→ **Task to carry out**: Reproduce word for word, from the entries below, the line with "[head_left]", the line with "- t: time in", and every line between them, and nothing more.

→ **Study material**:
[Start of section]

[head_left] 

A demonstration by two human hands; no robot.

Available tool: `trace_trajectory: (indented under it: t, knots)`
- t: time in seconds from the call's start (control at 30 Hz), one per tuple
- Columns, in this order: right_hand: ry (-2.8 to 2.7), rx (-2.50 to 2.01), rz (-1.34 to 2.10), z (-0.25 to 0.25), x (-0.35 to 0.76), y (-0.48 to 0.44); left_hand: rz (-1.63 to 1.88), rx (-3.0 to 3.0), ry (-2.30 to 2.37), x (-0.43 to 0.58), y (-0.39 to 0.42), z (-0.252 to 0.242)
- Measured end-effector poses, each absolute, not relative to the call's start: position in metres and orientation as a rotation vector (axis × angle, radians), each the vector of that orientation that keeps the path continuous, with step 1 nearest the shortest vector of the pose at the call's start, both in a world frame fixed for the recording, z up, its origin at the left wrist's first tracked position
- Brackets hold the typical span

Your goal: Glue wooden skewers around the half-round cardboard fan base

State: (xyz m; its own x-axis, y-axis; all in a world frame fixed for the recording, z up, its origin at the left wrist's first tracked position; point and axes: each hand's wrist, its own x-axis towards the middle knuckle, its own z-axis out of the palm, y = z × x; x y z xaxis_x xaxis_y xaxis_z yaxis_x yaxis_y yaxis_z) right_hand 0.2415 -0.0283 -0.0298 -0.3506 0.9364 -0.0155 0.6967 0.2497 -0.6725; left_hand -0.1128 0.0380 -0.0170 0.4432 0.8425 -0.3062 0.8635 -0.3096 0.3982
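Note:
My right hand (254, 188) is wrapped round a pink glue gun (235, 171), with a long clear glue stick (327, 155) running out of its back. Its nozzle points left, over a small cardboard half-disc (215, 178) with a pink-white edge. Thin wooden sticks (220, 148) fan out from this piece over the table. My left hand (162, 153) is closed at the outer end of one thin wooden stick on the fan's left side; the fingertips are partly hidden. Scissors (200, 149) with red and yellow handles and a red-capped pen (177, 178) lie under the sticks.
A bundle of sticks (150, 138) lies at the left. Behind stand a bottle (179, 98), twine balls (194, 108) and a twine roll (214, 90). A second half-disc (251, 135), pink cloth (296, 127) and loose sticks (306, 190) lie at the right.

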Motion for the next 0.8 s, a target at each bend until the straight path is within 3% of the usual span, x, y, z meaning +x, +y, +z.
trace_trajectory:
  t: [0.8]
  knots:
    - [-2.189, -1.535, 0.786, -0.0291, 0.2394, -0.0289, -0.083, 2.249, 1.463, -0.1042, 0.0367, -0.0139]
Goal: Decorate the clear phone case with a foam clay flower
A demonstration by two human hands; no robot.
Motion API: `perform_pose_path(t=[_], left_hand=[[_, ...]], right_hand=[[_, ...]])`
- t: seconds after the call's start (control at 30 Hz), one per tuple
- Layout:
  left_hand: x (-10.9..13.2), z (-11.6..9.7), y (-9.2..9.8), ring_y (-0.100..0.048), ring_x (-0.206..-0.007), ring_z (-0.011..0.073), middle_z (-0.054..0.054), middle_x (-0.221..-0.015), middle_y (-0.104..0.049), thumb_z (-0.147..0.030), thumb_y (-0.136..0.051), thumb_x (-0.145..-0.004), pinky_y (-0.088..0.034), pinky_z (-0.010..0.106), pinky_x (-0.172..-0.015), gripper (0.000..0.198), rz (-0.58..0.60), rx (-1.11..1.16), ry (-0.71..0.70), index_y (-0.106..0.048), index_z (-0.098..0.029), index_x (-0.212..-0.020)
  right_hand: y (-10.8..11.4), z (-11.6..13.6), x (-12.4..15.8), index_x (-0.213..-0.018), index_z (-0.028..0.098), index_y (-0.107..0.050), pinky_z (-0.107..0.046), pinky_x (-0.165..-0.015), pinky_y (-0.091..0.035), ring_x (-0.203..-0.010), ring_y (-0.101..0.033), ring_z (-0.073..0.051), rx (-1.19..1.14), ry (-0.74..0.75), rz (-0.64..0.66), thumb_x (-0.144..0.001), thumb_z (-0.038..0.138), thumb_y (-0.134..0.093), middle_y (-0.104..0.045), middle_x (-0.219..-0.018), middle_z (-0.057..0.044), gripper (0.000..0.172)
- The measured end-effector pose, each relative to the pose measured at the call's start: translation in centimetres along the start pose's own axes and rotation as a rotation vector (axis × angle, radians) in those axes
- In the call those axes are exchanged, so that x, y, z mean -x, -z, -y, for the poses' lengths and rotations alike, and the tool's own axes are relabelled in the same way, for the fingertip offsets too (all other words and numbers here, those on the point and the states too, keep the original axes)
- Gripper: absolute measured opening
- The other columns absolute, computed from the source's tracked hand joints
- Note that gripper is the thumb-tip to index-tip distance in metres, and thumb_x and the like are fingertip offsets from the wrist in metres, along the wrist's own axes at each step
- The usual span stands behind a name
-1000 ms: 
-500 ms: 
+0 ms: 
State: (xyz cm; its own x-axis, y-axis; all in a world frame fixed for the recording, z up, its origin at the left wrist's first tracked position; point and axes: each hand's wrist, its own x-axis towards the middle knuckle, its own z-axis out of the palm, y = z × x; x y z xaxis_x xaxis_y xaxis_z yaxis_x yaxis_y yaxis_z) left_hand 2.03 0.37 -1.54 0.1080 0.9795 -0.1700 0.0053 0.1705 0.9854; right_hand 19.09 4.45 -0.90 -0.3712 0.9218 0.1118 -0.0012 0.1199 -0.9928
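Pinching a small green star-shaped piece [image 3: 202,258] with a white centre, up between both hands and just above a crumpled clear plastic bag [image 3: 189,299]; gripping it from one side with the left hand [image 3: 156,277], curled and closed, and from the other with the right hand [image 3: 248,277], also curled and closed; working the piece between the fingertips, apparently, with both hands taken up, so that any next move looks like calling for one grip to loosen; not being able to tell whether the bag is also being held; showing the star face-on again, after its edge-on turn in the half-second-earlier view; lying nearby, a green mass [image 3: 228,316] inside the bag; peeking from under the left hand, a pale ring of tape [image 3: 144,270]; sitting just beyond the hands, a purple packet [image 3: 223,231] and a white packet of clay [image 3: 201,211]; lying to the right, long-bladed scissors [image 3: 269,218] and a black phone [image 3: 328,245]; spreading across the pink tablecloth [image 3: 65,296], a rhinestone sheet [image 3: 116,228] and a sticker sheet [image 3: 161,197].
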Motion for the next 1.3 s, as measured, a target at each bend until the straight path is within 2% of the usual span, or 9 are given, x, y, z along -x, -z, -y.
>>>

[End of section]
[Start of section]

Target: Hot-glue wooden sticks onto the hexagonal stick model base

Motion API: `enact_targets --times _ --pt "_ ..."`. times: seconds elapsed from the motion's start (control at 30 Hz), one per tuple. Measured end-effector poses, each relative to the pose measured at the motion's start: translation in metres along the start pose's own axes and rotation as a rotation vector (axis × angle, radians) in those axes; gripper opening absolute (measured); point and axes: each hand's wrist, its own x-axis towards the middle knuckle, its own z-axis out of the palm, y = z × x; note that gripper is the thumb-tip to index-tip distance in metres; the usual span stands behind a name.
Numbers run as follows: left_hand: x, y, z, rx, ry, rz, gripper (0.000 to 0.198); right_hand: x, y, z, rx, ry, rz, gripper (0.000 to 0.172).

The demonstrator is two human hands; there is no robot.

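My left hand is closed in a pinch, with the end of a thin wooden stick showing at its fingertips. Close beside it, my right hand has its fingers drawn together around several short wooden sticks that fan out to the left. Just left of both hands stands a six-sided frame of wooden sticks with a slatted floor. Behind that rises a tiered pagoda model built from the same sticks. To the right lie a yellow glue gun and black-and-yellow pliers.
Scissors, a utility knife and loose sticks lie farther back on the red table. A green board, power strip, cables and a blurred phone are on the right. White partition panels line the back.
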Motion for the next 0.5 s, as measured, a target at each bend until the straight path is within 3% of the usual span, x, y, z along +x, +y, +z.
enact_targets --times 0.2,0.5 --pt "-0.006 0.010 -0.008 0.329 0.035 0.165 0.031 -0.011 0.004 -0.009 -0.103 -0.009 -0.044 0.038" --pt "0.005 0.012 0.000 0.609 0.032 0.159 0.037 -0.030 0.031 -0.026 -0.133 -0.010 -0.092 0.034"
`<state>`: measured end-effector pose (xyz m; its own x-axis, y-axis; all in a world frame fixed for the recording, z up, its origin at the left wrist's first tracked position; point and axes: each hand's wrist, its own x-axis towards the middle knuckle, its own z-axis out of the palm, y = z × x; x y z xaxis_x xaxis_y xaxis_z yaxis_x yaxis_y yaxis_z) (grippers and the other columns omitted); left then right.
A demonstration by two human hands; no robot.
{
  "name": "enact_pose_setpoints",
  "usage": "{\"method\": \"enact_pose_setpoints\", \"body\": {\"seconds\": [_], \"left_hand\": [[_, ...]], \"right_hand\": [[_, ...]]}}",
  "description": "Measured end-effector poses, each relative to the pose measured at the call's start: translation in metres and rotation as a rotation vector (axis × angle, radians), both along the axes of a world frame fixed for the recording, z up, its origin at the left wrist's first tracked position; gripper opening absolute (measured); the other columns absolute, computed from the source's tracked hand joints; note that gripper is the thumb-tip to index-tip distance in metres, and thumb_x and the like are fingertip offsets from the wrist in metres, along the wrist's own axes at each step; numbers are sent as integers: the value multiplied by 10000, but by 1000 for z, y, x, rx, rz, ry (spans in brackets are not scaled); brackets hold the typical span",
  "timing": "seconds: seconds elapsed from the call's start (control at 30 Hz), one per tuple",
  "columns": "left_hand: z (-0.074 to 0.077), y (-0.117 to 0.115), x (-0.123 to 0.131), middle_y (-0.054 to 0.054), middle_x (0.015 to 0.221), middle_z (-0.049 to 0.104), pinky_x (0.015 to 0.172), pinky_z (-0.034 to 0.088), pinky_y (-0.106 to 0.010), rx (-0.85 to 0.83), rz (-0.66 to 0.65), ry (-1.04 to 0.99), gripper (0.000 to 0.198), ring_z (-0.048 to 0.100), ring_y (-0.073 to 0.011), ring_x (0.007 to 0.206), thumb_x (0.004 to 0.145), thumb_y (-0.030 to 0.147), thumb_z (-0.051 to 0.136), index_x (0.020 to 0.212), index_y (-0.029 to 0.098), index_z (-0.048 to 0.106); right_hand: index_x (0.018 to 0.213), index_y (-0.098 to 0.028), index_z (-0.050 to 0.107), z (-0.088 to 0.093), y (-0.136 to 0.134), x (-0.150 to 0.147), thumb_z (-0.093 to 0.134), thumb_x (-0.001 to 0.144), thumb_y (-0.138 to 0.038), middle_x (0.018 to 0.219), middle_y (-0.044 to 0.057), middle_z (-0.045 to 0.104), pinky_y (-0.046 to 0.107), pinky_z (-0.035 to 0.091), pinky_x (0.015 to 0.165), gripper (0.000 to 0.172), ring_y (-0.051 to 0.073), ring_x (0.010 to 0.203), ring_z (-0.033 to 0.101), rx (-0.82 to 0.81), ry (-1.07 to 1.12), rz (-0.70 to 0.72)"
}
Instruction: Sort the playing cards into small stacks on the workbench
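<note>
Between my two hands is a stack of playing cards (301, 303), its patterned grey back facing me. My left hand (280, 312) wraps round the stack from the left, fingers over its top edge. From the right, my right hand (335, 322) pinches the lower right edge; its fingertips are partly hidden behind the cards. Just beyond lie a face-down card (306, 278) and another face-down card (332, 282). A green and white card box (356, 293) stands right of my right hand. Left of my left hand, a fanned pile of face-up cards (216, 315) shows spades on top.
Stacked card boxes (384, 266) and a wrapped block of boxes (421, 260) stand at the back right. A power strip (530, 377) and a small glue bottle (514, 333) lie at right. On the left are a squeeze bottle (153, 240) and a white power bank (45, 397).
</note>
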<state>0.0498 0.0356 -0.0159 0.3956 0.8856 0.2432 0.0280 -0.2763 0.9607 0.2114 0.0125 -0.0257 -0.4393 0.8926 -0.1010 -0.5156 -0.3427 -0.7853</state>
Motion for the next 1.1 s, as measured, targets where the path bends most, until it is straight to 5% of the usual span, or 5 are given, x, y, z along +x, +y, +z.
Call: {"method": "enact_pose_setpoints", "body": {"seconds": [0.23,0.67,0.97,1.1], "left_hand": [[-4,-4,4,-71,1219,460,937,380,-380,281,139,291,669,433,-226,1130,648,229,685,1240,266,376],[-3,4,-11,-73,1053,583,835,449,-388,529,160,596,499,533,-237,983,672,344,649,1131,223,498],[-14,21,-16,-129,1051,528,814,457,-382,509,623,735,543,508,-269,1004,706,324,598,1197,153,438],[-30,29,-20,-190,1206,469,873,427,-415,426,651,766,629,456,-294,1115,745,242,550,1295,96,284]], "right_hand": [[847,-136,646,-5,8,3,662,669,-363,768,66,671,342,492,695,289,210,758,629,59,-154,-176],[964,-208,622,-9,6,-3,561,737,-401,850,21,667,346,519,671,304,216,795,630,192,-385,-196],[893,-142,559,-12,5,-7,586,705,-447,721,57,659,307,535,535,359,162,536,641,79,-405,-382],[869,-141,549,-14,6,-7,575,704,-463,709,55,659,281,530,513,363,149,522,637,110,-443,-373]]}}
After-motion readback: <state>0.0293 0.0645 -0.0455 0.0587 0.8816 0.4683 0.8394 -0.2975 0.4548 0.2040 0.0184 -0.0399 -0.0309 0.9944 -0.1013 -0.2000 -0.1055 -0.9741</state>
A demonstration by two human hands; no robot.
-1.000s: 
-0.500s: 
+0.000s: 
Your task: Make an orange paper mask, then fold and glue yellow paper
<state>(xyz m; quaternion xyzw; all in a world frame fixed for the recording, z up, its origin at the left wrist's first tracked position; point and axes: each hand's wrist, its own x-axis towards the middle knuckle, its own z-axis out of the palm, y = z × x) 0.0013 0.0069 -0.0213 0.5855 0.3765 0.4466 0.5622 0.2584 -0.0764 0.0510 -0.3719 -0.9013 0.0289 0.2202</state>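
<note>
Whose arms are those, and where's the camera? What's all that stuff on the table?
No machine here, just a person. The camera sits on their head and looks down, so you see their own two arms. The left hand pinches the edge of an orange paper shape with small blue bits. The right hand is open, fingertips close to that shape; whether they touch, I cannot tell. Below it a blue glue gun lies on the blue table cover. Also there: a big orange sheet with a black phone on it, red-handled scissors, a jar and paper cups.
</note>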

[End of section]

→ **Response to the exercise**:
[head_left] 

A demonstration by two human hands; no robot.

Available tool: `trace_trajectory: (indented under it: t, knots)`
- t: time in seconds from the call's start (control at 30 Hz), one per tuple

Nothing further remains to be added to the answer.